> _Problem to solve_
Repeat the listing beneath this line exactly, keeping every character.

> _Data_
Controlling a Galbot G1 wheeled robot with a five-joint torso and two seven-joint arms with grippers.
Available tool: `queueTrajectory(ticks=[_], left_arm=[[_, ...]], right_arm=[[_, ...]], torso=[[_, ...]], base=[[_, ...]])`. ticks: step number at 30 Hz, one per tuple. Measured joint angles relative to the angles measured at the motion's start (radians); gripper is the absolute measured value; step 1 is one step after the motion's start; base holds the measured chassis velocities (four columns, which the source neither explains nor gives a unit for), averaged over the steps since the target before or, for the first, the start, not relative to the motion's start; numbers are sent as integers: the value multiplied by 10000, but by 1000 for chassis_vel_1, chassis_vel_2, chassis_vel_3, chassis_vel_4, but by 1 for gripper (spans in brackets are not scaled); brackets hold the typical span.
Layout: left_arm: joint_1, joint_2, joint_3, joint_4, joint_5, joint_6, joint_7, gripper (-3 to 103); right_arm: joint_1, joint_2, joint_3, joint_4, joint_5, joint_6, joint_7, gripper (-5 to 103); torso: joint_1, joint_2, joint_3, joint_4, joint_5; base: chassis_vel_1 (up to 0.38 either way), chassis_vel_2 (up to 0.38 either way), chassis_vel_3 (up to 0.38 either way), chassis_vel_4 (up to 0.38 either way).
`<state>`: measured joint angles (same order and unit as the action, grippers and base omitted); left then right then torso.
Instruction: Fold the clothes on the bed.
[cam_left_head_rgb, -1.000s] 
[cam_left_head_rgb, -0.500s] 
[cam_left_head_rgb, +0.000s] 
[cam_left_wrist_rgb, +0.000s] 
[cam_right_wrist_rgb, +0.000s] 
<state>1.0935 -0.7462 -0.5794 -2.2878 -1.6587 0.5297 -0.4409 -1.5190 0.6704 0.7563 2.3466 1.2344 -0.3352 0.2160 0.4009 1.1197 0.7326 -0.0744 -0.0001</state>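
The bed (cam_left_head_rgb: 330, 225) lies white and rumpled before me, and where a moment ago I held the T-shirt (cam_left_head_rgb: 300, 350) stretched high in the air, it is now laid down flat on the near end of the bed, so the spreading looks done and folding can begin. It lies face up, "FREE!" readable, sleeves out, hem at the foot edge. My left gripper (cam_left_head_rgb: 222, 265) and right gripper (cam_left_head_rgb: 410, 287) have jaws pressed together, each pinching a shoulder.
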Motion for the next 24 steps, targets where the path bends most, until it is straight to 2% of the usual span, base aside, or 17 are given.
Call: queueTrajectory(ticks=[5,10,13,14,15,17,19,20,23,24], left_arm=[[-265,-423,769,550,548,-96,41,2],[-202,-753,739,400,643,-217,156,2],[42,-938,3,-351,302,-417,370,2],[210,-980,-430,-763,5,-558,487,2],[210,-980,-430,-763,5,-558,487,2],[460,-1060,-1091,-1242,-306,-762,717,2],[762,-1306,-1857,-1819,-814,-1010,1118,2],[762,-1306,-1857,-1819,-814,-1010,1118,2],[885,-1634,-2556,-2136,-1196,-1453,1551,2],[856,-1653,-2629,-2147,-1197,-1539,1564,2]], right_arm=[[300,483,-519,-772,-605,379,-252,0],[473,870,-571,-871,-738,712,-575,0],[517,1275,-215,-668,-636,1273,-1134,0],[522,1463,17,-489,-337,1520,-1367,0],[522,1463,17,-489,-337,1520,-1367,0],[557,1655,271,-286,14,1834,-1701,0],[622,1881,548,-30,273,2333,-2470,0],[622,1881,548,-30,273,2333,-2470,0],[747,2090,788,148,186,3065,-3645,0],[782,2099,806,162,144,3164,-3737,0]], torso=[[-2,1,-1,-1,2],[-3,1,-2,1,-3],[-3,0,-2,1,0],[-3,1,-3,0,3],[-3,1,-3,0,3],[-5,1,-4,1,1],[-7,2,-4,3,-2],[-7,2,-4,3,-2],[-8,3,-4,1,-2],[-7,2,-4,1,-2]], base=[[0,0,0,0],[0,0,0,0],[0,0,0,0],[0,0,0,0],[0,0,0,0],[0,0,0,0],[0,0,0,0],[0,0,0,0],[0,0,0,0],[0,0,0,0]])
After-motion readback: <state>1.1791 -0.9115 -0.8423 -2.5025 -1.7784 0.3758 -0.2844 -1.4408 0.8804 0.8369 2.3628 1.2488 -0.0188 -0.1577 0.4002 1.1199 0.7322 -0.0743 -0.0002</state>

> _Exercise solution_
Controlling a Galbot G1 wheeled robot with a five-joint torso and two seven-joint arms with grippers.
Available tool: `queueTrajectory(ticks=[_], left_arm=[[_, ...]], right_arm=[[_, ...]], torso=[[_, ...]], base=[[_, ...]])`. ticks: step number at 30 Hz, one per tuple. Measured joint angles relative to the angles measured at the motion's start (radians); gripper is the absolute measured value; step 1 is one step after the motion's start; base holds the measured chassis velocities (four columns, which the source neither explains nor gives a unit for), averaged over the steps since the target before or, for the first, the start, not relative to the motion's start; numbers are sent as integers: the value multiplied by 10000, but by 1000 for chassis_vel_1, chassis_vel_2, chassis_vel_3, chassis_vel_4, but by 1 for gripper (spans in brackets are not scaled); brackets hold the typical span.
Layout: left_arm: joint_1, joint_2, joint_3, joint_4, joint_5, joint_6, joint_7, gripper (-3 to 103); right_arm: joint_1, joint_2, joint_3, joint_4, joint_5, joint_6, joint_7, gripper (-5 to 103); torso: joint_1, joint_2, joint_3, joint_4, joint_5; base: chassis_vel_1 (up to 0.38 either way), chassis_vel_2 (up to 0.38 either way), chassis_vel_3 (up to 0.38 either way), chassis_vel_4 (up to 0.38 either way).
`<state>`: measured joint angles (same order and unit as the action, grippers and base omitted); left then right then torso.
Instruction: Fold the clothes on the bed.
[cam_left_head_rgb, -1.000s] 
[cam_left_head_rgb, -0.500s] 
[cam_left_head_rgb, +0.000s] 
[cam_left_wrist_rgb, +0.000s] 
[cam_right_wrist_rgb, +0.000s] 
<state>1.0935 -0.7462 -0.5794 -2.2878 -1.6587 0.5297 -0.4409 -1.5190 0.6704 0.7563 2.3466 1.2344 -0.3352 0.2160 0.4009 1.1197 0.7326 -0.0744 -0.0001</state>
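The bed (cam_left_head_rgb: 330, 225) lies white and rumpled before me, and where a moment ago I held the T-shirt (cam_left_head_rgb: 300, 350) stretched high in the air, it is now laid down flat on the near end of the bed, so the spreading looks done and folding can begin. It lies face up, "FREE!" readable, sleeves out, hem at the foot edge. My left gripper (cam_left_head_rgb: 222, 265) and right gripper (cam_left_head_rgb: 410, 287) have jaws pressed together, each pinching a shoulder.
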Motion for the next 24 steps, targets where the path bends most, until it is straight to 2% of the usual span, base aside, or 17 are given.
Call: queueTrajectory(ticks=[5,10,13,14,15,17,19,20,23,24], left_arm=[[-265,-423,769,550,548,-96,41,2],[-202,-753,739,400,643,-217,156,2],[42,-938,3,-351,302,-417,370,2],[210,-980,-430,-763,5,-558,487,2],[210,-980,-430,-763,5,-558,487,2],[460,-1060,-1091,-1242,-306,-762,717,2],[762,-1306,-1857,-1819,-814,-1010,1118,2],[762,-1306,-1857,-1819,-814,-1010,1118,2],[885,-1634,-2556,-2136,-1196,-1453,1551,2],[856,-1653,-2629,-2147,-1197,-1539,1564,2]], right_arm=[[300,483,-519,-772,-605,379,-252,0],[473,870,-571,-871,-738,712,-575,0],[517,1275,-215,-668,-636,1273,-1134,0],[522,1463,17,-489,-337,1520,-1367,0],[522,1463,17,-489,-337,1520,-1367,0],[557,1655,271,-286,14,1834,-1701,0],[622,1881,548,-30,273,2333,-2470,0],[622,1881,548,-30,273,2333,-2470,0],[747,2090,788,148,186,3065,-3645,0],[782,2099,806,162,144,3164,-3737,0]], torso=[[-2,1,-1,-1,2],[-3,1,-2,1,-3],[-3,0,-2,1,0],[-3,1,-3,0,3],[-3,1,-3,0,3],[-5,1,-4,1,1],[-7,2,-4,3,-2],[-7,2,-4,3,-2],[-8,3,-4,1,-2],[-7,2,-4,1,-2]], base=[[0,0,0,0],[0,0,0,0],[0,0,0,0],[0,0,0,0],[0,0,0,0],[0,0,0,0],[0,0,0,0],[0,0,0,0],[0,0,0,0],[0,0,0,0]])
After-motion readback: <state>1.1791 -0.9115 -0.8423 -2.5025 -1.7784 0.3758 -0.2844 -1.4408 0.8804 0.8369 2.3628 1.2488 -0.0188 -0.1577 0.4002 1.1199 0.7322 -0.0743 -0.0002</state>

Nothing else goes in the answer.